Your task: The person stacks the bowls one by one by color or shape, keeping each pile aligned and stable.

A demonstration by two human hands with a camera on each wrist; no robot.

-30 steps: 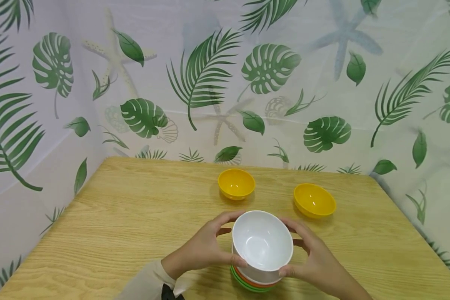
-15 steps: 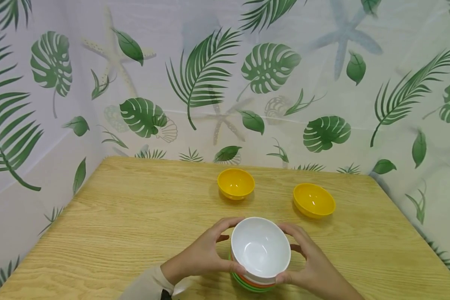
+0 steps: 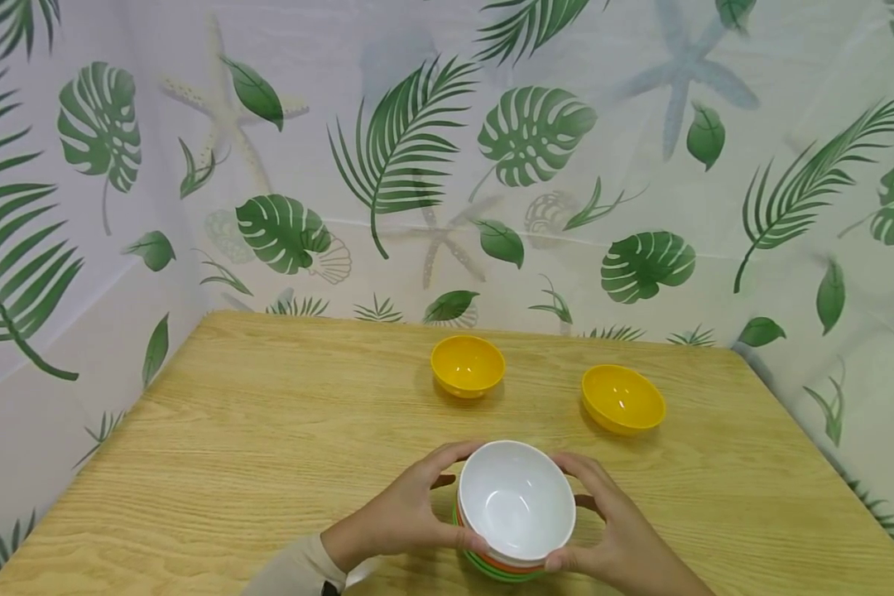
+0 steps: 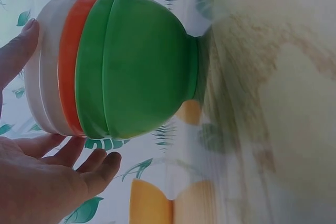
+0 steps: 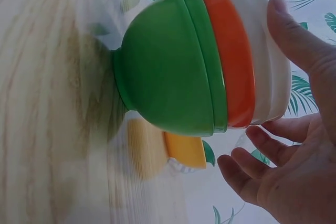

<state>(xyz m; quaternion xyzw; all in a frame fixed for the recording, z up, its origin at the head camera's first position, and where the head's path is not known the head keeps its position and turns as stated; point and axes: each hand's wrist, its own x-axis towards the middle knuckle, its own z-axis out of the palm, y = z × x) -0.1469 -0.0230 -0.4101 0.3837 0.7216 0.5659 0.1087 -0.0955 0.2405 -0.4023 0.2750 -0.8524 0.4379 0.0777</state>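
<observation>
A white bowl (image 3: pixel 517 501) tops a nested stack near the table's front, its inside facing up. My left hand (image 3: pixel 410 509) grips its left side, thumb at the near rim and fingers round the far side. On the opposite side my right hand (image 3: pixel 614 530) holds the same bowl in a like way. Below it in the left wrist view come another white rim, an orange bowl (image 4: pixel 71 66) and two green bowls, the lowest green bowl (image 4: pixel 147 66) standing on its foot. The stack also shows in the right wrist view, with the orange bowl (image 5: pixel 233 56) between white and green.
Two yellow bowls stand apart behind the stack: one yellow bowl (image 3: pixel 468 367) near the table's back edge, another yellow bowl (image 3: pixel 622 400) to the right. The wooden table (image 3: pixel 268 414) meets a leaf-patterned backdrop (image 3: pixel 432 165) at the back and sides.
Both hands have brought the white bowl down and slightly toward me, so it now sits lower in the stack. The yellow bowls have stayed where they were.
</observation>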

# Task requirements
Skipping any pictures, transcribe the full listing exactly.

# Your solution
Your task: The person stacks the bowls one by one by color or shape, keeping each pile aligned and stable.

A demonstration by two human hands with a camera on each wrist; no robot.

-30 steps: 
-15 steps: 
+0 steps: 
+0 steps: 
+0 steps: 

<state>(xyz m; quaternion xyzw; all in a frame fixed for the recording, z up, its origin at the head camera's first position, and where the head's path is not known the head keeps its position and turns as stated; point and axes: each hand's wrist, its own x-axis towards the middle knuckle, its own z-axis out of the palm, y = z × x) -0.1469 -0.0230 -0.4101 0.3837 0.7216 0.5659 0.1087 -0.0955 0.2405 -0.4023 0.2750 -0.8524 0.4379 0.0777</state>
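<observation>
A white bowl (image 3: pixel 517 501) tops a nested stack near the table's front, its inside facing up. My left hand (image 3: pixel 410 509) grips its left side, thumb at the near rim and fingers round the far side. On the opposite side my right hand (image 3: pixel 614 530) holds the same bowl in a like way. Below it in the left wrist view come another white rim, an orange bowl (image 4: pixel 71 66) and two green bowls, the lowest green bowl (image 4: pixel 147 66) standing on its foot. The stack also shows in the right wrist view, with the orange bowl (image 5: pixel 233 56) between white and green.
Two yellow bowls stand apart behind the stack: one yellow bowl (image 3: pixel 468 367) near the table's back edge, another yellow bowl (image 3: pixel 622 400) to the right. The wooden table (image 3: pixel 268 414) meets a leaf-patterned backdrop (image 3: pixel 432 165) at the back and sides.
Both hands have brought the white bowl down and slightly toward me, so it now sits lower in the stack. The yellow bowls have stayed where they were.
</observation>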

The work on this exercise is finished.